The writ saw use in a great variety of circumstances and situations, but there were two primary uses. First, like in England, the writ could be used when a defense was not brought during the earlier trial because it was unavailable, or if the debt subject to the judgment had since been discharged. Second, the writ started to be extended to situations arising prior to judgment, such as where a creditor sought and obtained a judgment in an improper way that deprived the debtor of the chance to defend against the case in court.

====Modern status====

As one commentator succinctly summarized, the writ of audita querela is "shrouded in ancient lore and mystery."
— Robbins 1992, quoting Fed. R. Civ. P. 60(b), 1946 advisory committee notes.

Audita querela was abolished in United States federal civil procedure in 1948 by Rule 60(b), which provides the procedure for relief from a final judgment through a motion. The specific language of Rule 60(b) that abolished the writ was moved to 60(e) in 2007. Some states have abolished the writ, and in those that have not, where a motion may be used to accomplish the same outcome, the use of the writ has been almost completely replaced by an equivalent motion. The writ has been explicitly abolished in the states of Florida, Illinois, Indiana, Kansas, Kentucky, Massachusetts, Michigan, Minnesota, Mississippi, Missouri, Nevada, Oregon, Rhode Island, South Carolina and Washington. In Ohio, it is said that audita querela is not part of the law.

In federal criminal procedure, the writ may sometimes be used to contest a conviction on legal grounds where there is no other postconviction remedy available. In this sense, audita querela, along with other common law remedies, serves to fill gaps in the system of postconviction remedies. A specific situation in which this has been used is to avoid the immigration consequences of a conviction. Another case in which it has been used has been to vacate a long-past conviction with a law which has since been judged unconstitutional. With respect to state criminal proceedings, while it has been said that the writ is inapplicable, there is authority to the contrary.

== Practice ==

===United States===
Audita querela serves to permit a defendant who has had a judgment rendered against him or her to seek relief of the consequences of such a judgment where there is some new evidence or legal defense that was not previously available. The writ is thus generally used to prevent a judgment from being executed where enforcement of that judgment would be "contrary to justice". At common law, the writ may be useful where a creditor engages in fraud before the judgment is rendered, or because the debt had been discharged, paid or otherwise satisfied after the judgment is rendered.

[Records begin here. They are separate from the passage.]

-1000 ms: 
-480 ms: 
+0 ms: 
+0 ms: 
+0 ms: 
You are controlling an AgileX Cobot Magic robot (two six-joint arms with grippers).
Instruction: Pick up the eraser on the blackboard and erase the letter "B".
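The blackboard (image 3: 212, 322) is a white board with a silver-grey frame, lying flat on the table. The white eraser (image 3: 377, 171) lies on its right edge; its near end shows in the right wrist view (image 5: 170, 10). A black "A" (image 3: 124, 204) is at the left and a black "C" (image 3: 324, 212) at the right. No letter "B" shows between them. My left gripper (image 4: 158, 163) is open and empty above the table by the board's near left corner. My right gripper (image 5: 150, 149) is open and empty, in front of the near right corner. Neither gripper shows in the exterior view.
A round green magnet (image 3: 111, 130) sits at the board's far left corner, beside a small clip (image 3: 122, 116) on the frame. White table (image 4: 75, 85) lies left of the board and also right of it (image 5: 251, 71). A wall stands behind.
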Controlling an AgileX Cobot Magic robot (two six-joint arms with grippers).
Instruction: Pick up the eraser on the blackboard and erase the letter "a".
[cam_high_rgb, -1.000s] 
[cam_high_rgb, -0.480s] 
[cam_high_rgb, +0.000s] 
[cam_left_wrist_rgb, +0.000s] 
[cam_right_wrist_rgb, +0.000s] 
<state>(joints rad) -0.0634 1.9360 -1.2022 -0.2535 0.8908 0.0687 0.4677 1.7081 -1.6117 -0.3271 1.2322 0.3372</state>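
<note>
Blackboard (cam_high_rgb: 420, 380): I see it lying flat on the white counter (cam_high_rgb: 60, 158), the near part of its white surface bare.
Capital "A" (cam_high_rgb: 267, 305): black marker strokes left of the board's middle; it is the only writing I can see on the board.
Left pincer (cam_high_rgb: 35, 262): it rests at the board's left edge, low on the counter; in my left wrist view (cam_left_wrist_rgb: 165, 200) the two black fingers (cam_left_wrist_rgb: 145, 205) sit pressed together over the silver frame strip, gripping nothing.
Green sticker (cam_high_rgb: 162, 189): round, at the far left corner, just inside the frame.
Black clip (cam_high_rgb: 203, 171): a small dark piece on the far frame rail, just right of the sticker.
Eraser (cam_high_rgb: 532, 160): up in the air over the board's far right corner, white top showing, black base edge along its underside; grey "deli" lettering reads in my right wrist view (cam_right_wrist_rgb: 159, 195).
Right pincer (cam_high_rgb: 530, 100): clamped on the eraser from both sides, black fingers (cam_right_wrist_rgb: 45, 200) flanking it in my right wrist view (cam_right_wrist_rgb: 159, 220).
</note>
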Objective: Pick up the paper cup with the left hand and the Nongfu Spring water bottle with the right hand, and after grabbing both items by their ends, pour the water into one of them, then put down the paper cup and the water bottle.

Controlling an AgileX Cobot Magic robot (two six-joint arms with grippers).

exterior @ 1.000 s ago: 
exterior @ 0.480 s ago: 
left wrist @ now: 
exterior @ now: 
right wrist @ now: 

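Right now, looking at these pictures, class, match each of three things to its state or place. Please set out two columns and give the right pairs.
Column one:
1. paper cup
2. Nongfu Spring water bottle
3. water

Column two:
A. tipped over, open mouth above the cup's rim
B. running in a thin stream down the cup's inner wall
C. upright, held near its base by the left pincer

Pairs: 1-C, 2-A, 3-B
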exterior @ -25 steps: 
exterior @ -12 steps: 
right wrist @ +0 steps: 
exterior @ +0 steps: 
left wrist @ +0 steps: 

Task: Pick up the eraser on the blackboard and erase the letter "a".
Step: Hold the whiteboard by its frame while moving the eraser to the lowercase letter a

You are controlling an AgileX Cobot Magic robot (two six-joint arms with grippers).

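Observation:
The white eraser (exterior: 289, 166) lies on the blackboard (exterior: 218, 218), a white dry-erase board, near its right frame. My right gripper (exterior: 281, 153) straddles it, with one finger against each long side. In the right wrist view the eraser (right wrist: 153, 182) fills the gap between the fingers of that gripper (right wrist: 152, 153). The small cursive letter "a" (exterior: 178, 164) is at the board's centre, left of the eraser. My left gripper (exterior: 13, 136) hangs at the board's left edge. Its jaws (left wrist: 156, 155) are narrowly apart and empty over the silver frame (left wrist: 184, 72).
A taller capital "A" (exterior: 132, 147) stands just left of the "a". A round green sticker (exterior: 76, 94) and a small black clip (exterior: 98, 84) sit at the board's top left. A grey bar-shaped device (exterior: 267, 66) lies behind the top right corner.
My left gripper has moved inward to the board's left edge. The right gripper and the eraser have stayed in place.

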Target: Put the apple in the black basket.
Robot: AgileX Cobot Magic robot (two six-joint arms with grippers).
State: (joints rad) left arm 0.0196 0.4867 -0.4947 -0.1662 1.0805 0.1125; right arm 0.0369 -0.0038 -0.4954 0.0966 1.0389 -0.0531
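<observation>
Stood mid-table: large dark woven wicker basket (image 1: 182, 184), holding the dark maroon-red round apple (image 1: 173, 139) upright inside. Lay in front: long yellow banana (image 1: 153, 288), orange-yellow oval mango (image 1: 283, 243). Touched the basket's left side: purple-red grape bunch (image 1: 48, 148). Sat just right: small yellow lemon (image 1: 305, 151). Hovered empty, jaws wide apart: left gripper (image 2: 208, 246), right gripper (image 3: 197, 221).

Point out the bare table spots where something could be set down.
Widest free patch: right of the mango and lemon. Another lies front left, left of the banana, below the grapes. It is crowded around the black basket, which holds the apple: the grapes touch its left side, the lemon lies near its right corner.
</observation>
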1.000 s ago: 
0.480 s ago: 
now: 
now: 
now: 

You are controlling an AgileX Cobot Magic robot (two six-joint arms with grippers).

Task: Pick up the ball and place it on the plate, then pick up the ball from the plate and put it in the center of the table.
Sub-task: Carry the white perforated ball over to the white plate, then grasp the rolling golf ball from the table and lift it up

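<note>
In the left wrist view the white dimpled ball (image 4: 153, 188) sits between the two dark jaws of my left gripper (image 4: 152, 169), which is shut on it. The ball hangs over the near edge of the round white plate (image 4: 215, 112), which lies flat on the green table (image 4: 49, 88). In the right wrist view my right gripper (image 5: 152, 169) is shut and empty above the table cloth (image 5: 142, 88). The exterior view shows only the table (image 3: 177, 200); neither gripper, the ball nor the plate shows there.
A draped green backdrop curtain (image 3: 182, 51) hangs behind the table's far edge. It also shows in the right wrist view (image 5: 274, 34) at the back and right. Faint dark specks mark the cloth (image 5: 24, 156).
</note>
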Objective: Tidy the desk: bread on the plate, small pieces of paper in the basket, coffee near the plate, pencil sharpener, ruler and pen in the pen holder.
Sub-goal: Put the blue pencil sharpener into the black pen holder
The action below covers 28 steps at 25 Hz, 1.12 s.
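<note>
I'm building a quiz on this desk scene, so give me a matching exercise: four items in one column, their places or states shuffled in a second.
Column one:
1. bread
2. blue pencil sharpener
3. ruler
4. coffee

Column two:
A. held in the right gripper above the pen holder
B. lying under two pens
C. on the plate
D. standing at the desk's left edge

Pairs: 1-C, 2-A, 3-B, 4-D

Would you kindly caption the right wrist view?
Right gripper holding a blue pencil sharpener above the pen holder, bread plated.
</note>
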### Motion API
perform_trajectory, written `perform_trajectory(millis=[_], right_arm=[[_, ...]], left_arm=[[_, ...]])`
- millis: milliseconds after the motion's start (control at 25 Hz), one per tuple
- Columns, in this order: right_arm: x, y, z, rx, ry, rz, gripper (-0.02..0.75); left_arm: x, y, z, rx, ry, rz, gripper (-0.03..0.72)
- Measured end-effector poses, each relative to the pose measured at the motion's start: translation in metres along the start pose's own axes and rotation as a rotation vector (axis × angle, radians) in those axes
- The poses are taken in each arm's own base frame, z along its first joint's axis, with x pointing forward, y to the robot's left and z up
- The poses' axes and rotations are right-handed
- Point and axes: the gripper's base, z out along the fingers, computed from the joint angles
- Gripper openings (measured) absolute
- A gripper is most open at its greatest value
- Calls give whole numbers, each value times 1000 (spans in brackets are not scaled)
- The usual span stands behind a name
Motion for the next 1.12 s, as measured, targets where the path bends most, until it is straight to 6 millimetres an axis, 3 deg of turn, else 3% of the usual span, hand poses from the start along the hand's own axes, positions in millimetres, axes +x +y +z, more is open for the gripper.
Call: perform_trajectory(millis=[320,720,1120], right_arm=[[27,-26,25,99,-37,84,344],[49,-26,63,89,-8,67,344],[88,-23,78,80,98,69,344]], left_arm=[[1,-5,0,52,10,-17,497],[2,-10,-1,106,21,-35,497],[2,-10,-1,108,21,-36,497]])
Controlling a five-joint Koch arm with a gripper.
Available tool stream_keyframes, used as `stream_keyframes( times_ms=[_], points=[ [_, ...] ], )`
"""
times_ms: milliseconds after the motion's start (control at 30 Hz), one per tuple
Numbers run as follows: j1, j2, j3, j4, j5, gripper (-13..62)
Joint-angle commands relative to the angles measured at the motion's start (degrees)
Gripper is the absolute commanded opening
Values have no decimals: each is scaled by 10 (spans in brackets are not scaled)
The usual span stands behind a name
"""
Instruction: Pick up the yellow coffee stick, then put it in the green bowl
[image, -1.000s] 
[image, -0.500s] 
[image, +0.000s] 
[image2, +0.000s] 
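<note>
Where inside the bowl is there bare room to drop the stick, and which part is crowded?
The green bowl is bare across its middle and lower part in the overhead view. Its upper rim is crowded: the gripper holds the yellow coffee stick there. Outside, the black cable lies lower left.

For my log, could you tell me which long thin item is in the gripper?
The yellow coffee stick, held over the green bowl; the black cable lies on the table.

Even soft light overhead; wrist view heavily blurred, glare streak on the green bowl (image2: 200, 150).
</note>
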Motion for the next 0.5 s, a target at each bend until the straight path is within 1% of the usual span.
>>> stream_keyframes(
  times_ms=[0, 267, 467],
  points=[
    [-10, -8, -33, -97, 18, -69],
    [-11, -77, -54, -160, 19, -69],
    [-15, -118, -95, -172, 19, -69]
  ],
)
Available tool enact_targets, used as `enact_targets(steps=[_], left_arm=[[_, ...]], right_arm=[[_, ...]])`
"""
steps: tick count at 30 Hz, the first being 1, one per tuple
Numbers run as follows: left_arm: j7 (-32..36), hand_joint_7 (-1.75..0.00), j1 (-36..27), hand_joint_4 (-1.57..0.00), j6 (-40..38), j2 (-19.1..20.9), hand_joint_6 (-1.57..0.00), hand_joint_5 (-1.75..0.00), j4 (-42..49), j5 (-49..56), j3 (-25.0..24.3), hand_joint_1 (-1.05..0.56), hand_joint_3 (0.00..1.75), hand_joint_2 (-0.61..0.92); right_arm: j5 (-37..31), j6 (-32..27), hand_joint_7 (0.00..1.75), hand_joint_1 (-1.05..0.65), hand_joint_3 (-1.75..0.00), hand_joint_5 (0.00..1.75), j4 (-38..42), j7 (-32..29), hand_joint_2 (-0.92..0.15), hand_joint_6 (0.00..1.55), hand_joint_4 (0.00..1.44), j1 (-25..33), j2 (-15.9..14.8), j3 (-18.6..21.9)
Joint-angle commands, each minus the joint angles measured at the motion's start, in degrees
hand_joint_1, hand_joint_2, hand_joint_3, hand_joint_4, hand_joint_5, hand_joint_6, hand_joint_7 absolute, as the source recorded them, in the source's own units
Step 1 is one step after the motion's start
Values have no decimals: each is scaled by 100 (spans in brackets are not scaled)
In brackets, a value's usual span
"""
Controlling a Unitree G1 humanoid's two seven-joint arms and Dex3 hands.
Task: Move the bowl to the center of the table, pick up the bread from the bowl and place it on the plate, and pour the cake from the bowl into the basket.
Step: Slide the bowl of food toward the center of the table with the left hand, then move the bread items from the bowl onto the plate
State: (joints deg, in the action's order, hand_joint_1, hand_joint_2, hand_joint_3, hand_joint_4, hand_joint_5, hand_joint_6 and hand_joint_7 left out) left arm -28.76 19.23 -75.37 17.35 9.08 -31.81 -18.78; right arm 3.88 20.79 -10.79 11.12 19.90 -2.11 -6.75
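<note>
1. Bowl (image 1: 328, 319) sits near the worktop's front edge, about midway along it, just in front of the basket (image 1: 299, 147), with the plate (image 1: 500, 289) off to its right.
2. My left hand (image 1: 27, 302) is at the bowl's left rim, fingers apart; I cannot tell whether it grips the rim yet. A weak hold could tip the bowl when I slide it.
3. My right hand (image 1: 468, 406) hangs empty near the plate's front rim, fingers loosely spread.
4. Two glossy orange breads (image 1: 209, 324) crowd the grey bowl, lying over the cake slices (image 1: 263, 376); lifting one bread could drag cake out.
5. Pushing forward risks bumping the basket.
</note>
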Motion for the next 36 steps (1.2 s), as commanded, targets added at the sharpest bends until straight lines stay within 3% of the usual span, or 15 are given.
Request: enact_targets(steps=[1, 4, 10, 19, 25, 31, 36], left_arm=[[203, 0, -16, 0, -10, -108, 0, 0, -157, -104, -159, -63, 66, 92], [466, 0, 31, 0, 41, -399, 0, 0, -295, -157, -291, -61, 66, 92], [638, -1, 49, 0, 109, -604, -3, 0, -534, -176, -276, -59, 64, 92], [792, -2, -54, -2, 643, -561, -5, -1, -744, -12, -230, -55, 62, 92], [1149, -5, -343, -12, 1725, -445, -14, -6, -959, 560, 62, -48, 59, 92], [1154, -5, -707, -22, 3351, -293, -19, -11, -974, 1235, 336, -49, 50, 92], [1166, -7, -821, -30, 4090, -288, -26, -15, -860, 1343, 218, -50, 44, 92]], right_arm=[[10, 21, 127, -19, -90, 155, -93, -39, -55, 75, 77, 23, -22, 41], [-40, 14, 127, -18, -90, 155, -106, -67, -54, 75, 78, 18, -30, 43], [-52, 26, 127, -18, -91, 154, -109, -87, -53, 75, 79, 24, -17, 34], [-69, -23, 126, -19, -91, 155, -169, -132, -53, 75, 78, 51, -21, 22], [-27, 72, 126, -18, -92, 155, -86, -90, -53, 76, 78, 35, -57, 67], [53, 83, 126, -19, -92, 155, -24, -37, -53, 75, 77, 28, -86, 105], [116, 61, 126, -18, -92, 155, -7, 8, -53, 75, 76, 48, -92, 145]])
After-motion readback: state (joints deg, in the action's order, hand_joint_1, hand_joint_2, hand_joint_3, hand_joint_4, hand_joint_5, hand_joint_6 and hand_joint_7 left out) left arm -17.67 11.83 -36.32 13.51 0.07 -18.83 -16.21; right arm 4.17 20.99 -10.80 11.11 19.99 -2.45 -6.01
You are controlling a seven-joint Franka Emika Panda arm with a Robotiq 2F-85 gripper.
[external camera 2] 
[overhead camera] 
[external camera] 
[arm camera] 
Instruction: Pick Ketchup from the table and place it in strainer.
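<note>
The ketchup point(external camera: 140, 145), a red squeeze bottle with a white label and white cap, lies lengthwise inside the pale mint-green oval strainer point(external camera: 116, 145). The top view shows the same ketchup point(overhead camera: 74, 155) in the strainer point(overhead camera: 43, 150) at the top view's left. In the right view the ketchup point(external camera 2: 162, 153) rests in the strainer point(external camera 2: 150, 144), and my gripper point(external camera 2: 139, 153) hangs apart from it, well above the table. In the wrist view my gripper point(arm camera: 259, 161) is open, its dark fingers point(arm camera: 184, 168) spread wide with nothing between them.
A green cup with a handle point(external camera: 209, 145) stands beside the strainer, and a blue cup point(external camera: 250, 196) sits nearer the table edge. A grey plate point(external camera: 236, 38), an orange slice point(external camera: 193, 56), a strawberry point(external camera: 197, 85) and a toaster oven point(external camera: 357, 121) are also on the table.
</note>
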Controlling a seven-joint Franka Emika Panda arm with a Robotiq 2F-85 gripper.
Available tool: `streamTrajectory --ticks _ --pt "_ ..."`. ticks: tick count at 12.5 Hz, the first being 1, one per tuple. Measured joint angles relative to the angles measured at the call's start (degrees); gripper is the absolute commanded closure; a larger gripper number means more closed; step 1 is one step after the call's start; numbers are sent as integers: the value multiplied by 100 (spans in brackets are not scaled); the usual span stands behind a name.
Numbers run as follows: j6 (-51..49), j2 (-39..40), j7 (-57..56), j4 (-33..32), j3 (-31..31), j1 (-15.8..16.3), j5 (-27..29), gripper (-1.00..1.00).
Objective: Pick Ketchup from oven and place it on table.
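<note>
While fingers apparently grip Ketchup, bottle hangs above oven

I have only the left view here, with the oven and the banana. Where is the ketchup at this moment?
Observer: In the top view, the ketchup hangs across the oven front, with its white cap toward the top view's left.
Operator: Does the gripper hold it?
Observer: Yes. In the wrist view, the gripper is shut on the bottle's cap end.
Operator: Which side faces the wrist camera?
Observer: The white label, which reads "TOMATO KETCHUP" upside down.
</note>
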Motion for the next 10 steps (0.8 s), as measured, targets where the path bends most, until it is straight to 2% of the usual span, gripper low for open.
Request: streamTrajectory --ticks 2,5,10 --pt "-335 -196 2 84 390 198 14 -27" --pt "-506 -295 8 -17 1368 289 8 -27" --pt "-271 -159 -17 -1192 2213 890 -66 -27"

Specific uses of the writ may include judgments that the debtor has paid, for debts that have been discharged in bankruptcy and that exceed the jurisdiction of the court. Default judgments rendered where there was no service of process may be set aside through the writ, as may writs of execution issued in an amount greater than the judgment and judgments for debts where the creditor has released his or her rights to the debtor. A judgment against a minor lacking a guardian ad litem or against someone mentally incompetent whose guardian has not been notified may also be voided by the writ.

The writ is distinguished from other remedies primarily in terms of the timing of the grounds for objecting to the judgment, rather than the actual nature of the grounds, such as whether they are purely equitable. It may be further distinguished from the writ of coram nobis in that the latter is used to vacate a judgment, rather than the consequences of a judgment. Thus, audita querela may issue against judgments that were valid when rendered, while coram nobis would be used against judgments that were never valid.